Provided material START
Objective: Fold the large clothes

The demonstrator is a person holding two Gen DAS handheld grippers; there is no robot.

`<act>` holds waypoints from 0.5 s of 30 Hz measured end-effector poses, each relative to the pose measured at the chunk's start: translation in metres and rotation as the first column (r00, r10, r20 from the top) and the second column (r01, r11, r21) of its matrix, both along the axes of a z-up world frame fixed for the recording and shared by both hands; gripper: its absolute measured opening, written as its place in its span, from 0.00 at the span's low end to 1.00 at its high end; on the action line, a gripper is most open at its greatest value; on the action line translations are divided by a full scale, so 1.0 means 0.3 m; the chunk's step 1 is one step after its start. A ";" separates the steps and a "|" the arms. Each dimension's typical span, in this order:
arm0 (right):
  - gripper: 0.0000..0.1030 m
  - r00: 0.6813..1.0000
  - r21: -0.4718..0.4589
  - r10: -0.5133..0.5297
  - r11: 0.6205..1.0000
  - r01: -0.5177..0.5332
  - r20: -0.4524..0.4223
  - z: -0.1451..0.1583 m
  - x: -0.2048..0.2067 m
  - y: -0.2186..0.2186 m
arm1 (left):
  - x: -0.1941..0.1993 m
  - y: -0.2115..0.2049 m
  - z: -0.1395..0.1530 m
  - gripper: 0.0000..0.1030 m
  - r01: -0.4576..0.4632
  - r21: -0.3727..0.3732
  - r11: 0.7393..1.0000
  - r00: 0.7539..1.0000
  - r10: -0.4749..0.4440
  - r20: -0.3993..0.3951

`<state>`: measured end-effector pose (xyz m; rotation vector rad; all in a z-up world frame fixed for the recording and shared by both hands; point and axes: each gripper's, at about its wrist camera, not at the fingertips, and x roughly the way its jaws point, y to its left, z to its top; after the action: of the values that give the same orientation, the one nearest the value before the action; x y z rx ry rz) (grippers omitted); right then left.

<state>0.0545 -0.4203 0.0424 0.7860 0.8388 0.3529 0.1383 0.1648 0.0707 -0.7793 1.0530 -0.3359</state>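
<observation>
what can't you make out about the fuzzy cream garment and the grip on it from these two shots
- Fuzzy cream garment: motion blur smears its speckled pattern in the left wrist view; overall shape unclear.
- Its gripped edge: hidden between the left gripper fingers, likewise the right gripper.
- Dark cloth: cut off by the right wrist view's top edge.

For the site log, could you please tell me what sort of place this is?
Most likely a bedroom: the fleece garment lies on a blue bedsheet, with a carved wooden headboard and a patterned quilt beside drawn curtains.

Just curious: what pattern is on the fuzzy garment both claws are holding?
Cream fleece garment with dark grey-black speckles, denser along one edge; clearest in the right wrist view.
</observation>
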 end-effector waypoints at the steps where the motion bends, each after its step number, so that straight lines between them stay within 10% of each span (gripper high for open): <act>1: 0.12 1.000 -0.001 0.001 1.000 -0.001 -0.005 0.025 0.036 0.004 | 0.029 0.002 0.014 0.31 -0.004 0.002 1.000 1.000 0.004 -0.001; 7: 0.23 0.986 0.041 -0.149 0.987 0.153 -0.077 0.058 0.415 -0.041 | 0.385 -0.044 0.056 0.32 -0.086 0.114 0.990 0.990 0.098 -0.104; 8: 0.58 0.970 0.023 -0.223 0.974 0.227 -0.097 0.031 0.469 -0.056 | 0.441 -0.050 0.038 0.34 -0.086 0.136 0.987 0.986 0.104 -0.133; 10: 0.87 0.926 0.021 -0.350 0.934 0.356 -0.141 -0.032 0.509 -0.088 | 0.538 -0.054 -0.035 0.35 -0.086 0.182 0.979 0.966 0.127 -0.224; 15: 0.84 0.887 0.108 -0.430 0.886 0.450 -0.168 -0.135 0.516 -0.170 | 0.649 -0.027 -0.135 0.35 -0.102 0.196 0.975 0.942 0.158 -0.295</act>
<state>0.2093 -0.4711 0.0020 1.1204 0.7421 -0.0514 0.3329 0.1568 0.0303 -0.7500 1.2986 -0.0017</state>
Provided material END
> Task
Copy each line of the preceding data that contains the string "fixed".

> Answer space
`<act>` holds waypoints from 0.5 s of 30 Hz measured end-effector poses, each relative to the pose measured at the chunk's start: translation in metres and rotation as the first column (r00, r10, r20 from the top) and the second column (r01, r11, r21) of its matrix, both along the axes of a z-up world frame fixed for the recording and shared by both hands; gripper: its absolute measured opening, written as its place in its span, from 0.00 at the span's low end to 1.00 at its high end; on the action line, a gripper is most open at its greatest value; on the action line translations are divided by a full scale, so 1.0 means 0.3 m; the chunk's step 1 is one step after its start. A ";" separates the steps and a "|" the arms. Each dimension's typical span, in this order:
`<state>`: measured end-effector pose (xyz m; rotation vector rad; all in a z-up world frame fixed for the recording and shared by both hands; point and axes: each gripper's, at about its wrist camera, not at the fingertips, and x roughly the way its jaws point, y to its left, z to its top; after the action: of the values that give the same orientation, the one nearest the value before the action; x y z rx ry rz) (grippers omitted); right then left.

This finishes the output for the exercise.